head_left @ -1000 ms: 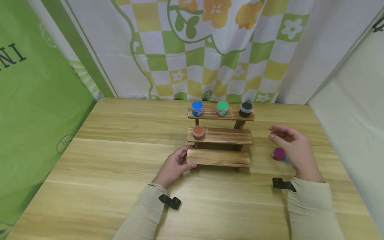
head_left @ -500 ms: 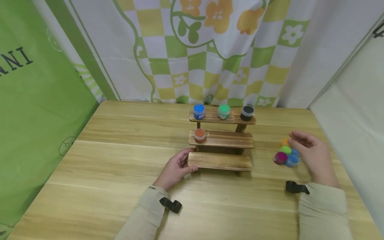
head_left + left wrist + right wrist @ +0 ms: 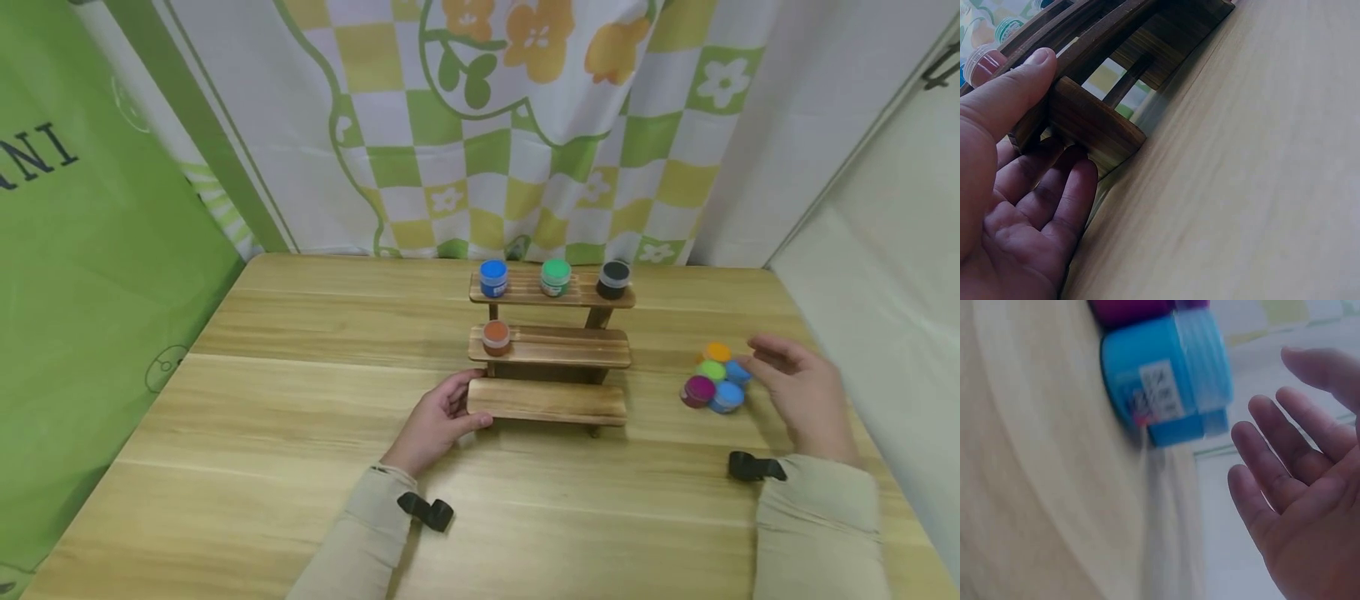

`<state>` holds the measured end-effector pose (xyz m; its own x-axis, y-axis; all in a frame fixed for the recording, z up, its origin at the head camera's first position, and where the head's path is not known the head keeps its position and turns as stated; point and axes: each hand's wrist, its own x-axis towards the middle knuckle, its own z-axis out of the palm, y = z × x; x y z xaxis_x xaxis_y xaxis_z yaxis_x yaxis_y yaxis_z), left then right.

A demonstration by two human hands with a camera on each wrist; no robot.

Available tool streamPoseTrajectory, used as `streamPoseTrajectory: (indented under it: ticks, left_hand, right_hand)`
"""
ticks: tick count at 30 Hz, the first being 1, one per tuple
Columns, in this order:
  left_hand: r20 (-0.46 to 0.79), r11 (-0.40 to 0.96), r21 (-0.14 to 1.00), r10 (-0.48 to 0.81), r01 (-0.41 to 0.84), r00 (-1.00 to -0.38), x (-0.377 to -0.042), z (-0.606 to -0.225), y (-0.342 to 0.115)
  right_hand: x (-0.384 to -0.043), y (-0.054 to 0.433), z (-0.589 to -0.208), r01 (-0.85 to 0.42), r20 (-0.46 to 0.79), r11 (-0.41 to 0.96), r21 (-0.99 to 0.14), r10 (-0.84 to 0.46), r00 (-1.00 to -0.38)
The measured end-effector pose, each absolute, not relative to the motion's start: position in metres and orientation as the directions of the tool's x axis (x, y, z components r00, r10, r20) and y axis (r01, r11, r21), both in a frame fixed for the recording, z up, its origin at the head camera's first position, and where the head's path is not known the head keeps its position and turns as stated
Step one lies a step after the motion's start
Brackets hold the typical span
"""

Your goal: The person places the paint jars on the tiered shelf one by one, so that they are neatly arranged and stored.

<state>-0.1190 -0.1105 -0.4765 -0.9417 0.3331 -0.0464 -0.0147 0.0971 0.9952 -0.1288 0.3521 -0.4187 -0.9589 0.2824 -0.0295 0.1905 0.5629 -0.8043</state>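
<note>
A three-step wooden display rack stands on the table. My left hand grips the left end of its lowest step; in the left wrist view the thumb lies over the edge and the fingers curl beneath. To the right of the rack, small paint jars cluster: orange, light green, magenta and two blue ones, the nearer blue jar in front. Just right of them hovers my right hand, fingertips near the farther blue jar. The right wrist view shows its fingers apart, holding nothing.
On the top step sit a blue jar, a green jar and a black jar. An orange-brown jar is at the left of the middle step. A checked curtain hangs behind the wooden table.
My right hand has moved right, from over the jar cluster to its right side, uncovering the orange, green and blue jars. The left hand keeps its grip on the rack.
</note>
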Motion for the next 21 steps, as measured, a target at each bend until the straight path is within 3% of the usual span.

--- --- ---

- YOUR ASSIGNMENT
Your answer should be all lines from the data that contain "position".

- OUTPUT FOR THIS TASK
`<state>` holds the measured end-effector pose (xyz m; its own x-axis, y-axis; all in a frame fixed for the recording, z up, its origin at the head camera's first position, and where the head's path is not known the head keeps its position and turns as stated; point and axes: each hand's wrist, its own x-axis towards the middle knuckle, its own z-axis out of the palm, y = z × x; x y z xaxis_x xaxis_y xaxis_z yaxis_x yaxis_y yaxis_z), left then right.
The measured end-effector pose, each absolute, not relative to the motion's start: position in metres and orientation as the directions of the tool's x axis (x, y, z components r00, r10, r20) and y axis (r01, r11, r21), both in a frame fixed for the recording, z up, its origin at the head camera's first position, and where the head's path is not known the head keeps its position and turns as stated

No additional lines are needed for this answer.